FDA advised healthcare professionals not to use magnesium sulfate injection for more than 5-7 days to stop preterm labor in pregnant women, according to a May 30 drug safety communication.
Such use of the drug is off-label, and may lead to low calcium levels and bone problems in the developing baby or fetus, including osteopenia and bone fractures. Magnesium sulfate is approved to prevent seizures in preeclampsia and eclampsia, life-threatening complications that can occur during pregnancy.
The safety announcement did not specify the shortest duration of magnesium sulfate injection that results in harm to babies.
FDA found 18 case reports in its Adverse Events Reporting System describing skeletal abnormalities in neonates exposed in utero to magnesium sulfate.

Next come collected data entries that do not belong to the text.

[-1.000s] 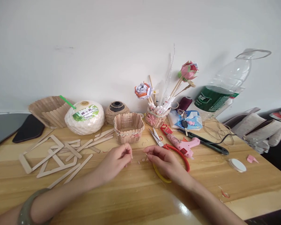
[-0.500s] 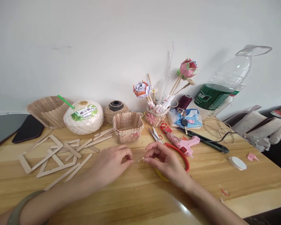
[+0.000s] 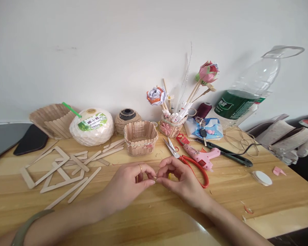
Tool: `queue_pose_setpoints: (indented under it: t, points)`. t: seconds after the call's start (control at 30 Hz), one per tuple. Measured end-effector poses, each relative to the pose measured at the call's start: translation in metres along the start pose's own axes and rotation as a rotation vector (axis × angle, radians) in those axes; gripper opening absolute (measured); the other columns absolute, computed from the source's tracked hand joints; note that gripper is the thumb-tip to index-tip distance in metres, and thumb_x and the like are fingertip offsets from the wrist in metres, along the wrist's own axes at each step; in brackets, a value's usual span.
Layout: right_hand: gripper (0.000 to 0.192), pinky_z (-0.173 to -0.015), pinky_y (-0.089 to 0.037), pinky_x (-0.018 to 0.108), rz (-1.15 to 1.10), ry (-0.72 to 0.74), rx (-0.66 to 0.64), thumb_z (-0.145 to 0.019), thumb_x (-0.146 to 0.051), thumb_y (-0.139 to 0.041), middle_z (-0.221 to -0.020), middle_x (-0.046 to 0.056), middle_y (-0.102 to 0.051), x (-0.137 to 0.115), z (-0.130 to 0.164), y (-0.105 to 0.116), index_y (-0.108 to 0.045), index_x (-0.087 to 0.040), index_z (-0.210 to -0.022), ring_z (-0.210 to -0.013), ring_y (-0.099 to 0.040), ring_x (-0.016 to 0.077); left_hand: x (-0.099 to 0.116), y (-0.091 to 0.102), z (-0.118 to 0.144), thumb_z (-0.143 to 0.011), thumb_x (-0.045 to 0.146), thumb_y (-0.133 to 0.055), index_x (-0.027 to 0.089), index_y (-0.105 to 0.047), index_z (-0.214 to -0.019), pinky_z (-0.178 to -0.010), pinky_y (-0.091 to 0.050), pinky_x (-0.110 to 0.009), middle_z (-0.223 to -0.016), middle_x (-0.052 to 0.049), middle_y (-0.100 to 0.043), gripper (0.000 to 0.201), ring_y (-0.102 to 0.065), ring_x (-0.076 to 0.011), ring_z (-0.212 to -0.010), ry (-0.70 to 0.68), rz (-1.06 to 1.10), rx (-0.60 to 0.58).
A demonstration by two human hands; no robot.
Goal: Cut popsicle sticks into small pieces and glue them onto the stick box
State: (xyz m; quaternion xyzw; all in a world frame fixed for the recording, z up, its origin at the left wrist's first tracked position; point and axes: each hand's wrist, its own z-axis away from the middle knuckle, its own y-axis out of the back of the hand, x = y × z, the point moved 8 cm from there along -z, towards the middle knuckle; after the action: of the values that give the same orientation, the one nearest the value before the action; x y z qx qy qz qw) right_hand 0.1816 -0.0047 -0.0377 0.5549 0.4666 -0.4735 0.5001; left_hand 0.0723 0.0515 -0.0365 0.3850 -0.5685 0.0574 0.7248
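Left hand and right hand meet fingertip to fingertip just in front of the stick basket, low over the bench. Fingers of both pinched nearly shut on a tiny piece, too small to identify. Red-handled scissors lie right of the basket, touching the right hand; loose craft sticks lie left of it

Tiny piece between fingers indistinct

Both forearms are bare, with no sleeves seen. A grey-green bangle is worn on the left wrist, a thin gold ring on the left hand.
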Motion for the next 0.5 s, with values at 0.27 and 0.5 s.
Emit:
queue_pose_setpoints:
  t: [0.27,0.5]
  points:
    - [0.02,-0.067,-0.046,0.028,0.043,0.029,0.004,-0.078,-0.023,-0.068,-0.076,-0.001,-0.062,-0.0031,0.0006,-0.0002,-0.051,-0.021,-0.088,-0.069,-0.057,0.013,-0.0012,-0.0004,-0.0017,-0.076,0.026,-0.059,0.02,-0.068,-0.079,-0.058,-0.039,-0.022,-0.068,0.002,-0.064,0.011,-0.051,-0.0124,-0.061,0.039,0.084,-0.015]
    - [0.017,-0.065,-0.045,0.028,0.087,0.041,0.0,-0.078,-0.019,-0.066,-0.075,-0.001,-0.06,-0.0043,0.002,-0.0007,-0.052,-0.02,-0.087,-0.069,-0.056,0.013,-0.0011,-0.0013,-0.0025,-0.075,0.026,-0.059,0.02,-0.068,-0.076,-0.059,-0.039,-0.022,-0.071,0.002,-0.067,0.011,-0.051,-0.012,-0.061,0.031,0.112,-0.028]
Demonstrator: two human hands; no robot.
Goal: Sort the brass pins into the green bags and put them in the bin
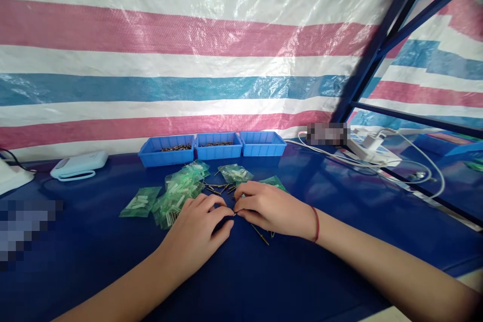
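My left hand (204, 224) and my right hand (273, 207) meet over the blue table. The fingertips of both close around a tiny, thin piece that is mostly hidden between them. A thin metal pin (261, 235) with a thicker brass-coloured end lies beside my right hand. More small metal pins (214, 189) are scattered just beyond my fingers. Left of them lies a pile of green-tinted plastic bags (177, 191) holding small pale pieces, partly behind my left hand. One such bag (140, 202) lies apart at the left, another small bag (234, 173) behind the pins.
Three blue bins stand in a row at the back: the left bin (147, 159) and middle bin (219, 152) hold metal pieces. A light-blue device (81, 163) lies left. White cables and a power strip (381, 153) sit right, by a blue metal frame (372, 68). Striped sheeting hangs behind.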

All had appeared in the medical literature. The magnesium was given to mothers for tocolysis in pregnancy. The average duration of utero exposure was 9.6 weeks and the average maternal dose was 3,700 g.
In those cases, neonates developed skeletal abnormalities and multiple fractures involving the ribs and long bones.
FDA is also adding new safety information to the drug label for Magnesium Sulfate Injection, USP 50%. That new information includes a warning that continuous administration of magnesium sulfate injection beyond 5-7 days to stop preterm labor can cause bone changes; a new Teratogenic Effects section; and a new labor and delivery section emphasizing the continuous use of magnesium sulfate injection to treat preterm labor is not approved.
FDA advises pregnant women to discuss preterm births with their physicians and the risks and benefits of treatments to stop preterm labor. Patients are also advised to report any side effects to the FDA MedWatch program.